_EXERCISE PROMPT:_
With images removed, return the whole listing exactly as written.

_SUPPLIED DATA:_
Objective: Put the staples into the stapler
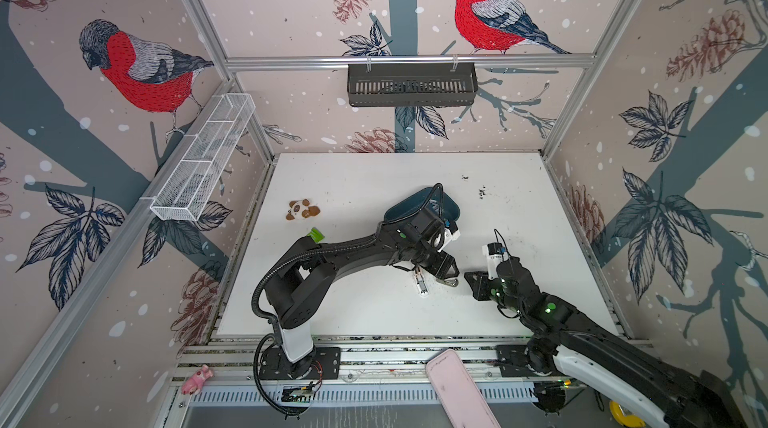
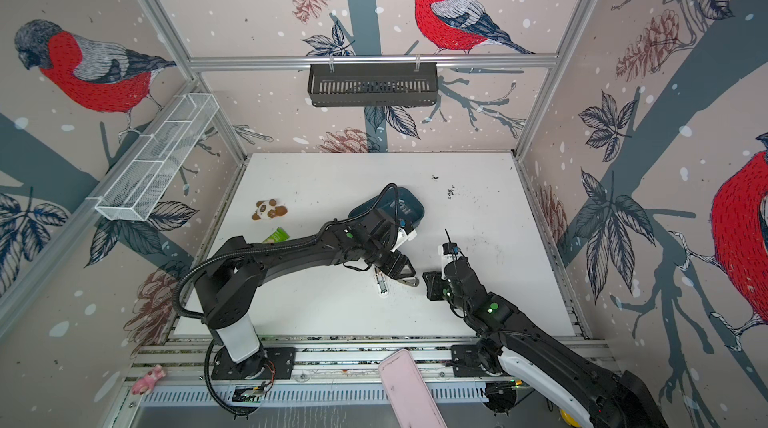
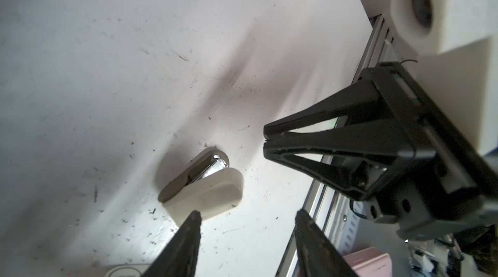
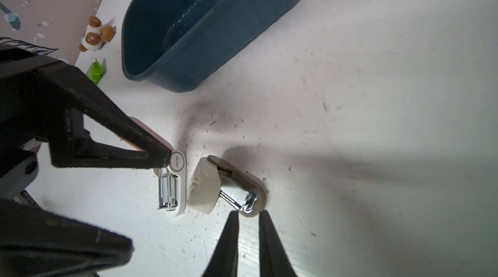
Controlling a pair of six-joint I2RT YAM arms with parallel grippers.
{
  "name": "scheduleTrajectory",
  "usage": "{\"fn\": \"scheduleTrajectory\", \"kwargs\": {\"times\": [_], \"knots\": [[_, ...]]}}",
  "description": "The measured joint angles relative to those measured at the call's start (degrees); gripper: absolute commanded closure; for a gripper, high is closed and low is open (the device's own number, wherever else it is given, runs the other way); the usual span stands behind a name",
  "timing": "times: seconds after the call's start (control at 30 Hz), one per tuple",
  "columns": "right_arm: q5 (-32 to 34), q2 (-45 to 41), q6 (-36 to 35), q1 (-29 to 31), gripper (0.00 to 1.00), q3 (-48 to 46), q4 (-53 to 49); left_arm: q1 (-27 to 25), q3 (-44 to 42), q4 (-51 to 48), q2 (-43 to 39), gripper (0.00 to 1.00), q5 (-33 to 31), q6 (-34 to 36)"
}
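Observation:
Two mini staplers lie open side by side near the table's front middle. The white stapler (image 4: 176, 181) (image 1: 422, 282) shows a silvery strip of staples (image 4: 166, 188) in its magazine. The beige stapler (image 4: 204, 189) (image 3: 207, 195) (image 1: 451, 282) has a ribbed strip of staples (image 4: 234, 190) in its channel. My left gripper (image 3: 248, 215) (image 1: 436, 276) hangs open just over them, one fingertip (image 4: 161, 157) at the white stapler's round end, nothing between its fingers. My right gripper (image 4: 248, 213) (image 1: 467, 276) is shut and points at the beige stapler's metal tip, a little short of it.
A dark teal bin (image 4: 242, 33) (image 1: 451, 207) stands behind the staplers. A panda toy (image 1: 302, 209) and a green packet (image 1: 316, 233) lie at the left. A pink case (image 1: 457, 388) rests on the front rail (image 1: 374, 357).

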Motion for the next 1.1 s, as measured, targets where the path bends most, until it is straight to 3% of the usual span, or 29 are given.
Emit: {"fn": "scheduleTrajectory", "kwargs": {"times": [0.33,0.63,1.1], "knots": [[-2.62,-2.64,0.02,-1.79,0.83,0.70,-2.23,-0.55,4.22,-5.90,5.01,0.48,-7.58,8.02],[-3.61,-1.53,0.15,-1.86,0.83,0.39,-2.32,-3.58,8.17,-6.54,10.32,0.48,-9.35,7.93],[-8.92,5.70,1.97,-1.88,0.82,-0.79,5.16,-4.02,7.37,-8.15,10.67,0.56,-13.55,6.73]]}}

_TASK SOLUTION:_
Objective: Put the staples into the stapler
Controlling a pair of six-joint I2RT YAM arms with parallel grippers.
{
  "name": "scheduleTrajectory",
  "usage": "{\"fn\": \"scheduleTrajectory\", \"kwargs\": {\"times\": [_], \"knots\": [[_, ...]]}}",
  "description": "The measured joint angles relative to those measured at the call's start (degrees); gripper: absolute commanded closure; for a gripper, high is closed and low is open (the device's own number, wherever else it is given, runs the other way); the usual span stands behind a name",
  "timing": "times: seconds after the call's start (control at 30 Hz), one per tuple",
  "columns": "right_arm: q5 (-32 to 34), q2 (-45 to 41), q6 (-36 to 35), q1 (-29 to 31), gripper (0.00 to 1.00), q3 (-48 to 46), q4 (-53 to 49); left_arm: q1 (-27 to 25), q3 (-44 to 42), q4 (-51 to 48), q2 (-43 to 39), gripper (0.00 to 1.00), q5 (-33 to 31), q6 (-34 to 36)"
}
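Observation:
Two mini staplers lie open side by side near the table's front middle. The white stapler (image 4: 176, 181) (image 1: 422, 282) shows a silvery strip of staples (image 4: 166, 188) in its magazine. The beige stapler (image 4: 204, 189) (image 3: 207, 195) (image 1: 451, 282) has a ribbed strip of staples (image 4: 234, 190) in its channel. My left gripper (image 3: 248, 215) (image 1: 436, 276) hangs open just over them, one fingertip (image 4: 161, 157) at the white stapler's round end, nothing between its fingers. My right gripper (image 4: 248, 213) (image 1: 467, 276) is shut and points at the beige stapler's metal tip, a little short of it.
A dark teal bin (image 4: 242, 33) (image 1: 451, 207) stands behind the staplers. A panda toy (image 1: 302, 209) and a green packet (image 1: 316, 233) lie at the left. A pink case (image 1: 457, 388) rests on the front rail (image 1: 374, 357).
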
Motion for the next 1.1 s, as measured, targets where the path bends most, until it is straight to 3% of the usual span, or 29 are given.
Emit: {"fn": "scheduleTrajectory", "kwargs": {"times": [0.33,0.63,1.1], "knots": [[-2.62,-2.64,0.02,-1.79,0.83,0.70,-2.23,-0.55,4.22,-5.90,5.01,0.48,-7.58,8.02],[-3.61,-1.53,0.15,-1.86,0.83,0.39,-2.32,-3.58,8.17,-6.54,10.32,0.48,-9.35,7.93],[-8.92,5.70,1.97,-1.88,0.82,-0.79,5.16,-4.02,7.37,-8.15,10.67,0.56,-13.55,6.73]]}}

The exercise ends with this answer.